* _INSTRUCTIONS TO FOLLOW_: Tell how many lines of the material below hold "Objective". The reply is that number alone.

..............................

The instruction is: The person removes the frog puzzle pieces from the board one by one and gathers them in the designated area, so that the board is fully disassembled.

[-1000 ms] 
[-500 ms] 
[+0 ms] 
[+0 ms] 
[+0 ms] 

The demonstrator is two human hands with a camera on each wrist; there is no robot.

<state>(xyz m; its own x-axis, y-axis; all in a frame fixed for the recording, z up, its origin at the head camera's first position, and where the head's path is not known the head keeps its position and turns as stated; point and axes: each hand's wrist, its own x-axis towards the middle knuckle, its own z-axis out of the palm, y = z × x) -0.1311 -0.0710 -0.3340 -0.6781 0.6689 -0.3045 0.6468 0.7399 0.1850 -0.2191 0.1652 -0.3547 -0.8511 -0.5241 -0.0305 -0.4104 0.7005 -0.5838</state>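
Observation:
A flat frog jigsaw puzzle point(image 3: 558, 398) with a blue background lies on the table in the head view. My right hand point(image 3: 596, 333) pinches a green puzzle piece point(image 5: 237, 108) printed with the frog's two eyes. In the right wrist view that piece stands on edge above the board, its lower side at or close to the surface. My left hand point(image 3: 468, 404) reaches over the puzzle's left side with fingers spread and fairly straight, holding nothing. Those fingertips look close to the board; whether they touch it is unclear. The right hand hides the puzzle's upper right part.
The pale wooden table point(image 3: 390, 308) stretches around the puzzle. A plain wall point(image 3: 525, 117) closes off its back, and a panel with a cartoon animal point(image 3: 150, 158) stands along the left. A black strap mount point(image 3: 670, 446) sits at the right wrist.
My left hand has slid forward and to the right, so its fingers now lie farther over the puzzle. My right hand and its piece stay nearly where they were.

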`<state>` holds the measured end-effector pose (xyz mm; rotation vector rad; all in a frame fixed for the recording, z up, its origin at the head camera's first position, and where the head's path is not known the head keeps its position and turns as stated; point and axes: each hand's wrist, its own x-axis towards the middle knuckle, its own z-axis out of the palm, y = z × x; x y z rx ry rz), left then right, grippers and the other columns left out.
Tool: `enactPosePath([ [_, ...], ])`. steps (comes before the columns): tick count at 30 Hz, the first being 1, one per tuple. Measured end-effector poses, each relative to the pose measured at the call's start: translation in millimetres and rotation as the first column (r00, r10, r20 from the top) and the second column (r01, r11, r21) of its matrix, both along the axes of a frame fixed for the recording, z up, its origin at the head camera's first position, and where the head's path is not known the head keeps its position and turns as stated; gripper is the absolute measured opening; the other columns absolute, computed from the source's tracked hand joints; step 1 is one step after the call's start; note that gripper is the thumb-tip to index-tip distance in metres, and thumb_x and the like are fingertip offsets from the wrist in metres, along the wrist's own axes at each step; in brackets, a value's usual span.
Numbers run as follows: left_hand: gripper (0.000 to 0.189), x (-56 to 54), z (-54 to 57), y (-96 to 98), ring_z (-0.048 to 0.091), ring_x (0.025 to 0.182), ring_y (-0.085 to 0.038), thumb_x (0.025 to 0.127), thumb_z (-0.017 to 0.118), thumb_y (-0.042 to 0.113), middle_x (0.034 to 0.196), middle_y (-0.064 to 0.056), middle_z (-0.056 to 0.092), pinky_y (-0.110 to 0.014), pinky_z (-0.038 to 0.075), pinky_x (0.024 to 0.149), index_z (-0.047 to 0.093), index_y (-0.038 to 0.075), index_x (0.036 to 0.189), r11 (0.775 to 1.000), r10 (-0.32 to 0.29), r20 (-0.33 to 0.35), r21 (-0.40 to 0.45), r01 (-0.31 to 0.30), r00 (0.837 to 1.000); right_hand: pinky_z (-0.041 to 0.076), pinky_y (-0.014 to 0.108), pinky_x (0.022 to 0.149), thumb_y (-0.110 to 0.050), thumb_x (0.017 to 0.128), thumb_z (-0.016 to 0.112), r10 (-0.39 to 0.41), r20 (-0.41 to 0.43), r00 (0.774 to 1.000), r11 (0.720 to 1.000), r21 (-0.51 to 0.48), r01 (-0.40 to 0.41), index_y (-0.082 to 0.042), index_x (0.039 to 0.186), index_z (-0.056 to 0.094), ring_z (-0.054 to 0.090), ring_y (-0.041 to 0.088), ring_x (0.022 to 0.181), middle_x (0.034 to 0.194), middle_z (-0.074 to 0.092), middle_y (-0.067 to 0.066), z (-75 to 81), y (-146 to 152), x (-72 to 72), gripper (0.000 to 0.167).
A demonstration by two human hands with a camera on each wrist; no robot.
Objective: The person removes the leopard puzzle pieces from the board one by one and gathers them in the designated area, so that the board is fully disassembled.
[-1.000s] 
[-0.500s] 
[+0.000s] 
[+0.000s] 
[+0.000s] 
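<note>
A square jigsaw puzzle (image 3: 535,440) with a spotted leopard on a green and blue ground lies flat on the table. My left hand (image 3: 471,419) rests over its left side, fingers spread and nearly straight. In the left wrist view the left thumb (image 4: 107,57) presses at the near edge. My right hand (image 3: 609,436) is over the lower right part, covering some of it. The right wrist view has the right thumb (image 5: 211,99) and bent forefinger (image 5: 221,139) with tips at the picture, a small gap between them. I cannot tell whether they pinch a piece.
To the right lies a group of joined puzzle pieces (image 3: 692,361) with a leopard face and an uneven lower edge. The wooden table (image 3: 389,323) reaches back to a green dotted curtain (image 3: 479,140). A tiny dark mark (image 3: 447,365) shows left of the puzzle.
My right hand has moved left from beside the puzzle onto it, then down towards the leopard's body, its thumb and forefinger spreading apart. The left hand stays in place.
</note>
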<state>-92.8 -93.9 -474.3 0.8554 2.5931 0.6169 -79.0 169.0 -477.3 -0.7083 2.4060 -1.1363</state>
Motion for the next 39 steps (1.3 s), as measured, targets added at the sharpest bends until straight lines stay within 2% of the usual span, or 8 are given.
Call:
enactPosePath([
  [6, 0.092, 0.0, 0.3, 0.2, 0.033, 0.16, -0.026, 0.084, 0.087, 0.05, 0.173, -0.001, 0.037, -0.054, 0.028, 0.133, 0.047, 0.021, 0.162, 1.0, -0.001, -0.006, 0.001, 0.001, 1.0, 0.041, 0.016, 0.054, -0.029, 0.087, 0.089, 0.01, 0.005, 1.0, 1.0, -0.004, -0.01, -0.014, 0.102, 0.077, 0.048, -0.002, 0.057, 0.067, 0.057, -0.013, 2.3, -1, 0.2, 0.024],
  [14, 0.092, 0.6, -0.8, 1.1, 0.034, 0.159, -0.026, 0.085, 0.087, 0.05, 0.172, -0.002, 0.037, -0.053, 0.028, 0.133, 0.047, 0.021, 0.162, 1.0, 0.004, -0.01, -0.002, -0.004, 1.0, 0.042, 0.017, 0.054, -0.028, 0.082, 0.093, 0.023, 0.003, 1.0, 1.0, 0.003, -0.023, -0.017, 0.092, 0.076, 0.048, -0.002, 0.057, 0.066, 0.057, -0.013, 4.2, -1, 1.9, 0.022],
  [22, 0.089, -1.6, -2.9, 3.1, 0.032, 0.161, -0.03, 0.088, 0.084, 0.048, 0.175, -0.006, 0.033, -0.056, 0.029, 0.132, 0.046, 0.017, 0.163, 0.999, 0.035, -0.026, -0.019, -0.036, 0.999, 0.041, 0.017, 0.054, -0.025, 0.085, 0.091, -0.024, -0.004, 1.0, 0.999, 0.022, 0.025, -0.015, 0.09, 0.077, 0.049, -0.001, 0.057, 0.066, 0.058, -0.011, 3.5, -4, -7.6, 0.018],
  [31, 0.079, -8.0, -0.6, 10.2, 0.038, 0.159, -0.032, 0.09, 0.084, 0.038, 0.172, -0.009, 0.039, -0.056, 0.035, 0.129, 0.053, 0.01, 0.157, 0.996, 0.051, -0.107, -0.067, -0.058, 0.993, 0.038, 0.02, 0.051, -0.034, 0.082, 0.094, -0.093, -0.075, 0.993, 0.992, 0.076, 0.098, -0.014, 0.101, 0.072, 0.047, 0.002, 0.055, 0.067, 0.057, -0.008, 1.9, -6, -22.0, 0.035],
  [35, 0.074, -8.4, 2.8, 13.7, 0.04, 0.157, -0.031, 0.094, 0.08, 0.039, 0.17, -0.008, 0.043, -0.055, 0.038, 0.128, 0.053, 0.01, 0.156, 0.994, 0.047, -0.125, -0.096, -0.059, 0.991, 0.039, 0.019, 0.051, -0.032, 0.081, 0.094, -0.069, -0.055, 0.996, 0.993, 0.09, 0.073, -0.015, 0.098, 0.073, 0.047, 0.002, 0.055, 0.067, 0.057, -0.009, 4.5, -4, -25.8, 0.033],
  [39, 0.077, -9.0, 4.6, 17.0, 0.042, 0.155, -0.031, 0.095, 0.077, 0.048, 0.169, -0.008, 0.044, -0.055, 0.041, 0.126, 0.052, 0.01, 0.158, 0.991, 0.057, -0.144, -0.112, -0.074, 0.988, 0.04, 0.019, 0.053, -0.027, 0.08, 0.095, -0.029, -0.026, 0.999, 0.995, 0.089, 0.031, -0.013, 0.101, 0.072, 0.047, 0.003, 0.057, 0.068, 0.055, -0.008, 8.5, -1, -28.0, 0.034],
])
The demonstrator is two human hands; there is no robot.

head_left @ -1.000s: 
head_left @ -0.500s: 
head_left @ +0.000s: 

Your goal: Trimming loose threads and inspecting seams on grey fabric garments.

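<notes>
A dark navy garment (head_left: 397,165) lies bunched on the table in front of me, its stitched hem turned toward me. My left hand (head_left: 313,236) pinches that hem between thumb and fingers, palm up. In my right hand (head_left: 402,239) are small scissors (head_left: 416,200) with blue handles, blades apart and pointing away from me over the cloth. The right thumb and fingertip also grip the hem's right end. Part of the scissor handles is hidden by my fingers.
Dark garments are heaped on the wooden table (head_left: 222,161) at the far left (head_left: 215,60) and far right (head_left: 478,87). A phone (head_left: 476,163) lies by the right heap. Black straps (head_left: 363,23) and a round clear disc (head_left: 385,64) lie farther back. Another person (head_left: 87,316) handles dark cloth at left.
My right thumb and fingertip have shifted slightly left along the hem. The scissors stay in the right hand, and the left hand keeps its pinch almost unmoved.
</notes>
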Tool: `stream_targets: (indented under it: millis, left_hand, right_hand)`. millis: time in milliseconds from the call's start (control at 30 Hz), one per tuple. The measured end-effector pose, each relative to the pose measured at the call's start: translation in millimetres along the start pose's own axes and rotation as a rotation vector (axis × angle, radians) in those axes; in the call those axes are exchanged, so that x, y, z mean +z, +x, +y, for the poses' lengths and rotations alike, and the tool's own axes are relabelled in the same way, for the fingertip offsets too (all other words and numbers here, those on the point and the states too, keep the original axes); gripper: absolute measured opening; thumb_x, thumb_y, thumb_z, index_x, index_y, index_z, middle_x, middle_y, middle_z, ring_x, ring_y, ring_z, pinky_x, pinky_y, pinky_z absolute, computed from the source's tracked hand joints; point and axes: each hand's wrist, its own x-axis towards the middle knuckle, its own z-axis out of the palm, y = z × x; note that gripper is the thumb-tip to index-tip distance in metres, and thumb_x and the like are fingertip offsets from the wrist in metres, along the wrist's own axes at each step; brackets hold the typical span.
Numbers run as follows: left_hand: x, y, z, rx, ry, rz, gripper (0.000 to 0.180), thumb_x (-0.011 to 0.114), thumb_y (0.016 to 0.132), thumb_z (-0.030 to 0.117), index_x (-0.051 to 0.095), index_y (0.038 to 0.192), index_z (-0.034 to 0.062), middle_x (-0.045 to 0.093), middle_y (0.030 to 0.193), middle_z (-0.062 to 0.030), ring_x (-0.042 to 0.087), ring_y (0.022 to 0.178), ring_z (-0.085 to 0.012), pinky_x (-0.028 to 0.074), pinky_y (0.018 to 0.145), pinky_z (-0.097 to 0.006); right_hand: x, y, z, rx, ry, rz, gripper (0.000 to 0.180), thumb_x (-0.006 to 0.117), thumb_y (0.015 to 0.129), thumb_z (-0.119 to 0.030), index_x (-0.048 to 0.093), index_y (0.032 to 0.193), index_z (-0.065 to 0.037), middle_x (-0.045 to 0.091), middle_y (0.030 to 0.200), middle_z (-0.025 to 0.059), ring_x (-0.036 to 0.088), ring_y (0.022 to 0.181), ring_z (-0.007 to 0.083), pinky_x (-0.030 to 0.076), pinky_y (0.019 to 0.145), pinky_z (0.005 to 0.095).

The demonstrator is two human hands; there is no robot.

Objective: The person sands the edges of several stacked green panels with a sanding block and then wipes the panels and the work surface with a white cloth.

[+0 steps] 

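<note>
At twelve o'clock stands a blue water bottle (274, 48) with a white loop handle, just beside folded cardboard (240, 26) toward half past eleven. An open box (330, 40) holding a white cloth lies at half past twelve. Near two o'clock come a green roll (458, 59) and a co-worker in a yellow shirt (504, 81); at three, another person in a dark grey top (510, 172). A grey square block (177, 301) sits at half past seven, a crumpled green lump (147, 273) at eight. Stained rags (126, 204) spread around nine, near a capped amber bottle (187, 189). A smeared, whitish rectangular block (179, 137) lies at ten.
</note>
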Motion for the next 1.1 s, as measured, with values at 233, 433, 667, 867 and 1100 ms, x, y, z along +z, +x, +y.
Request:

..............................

* _ANSWER TO THIS TASK_: 2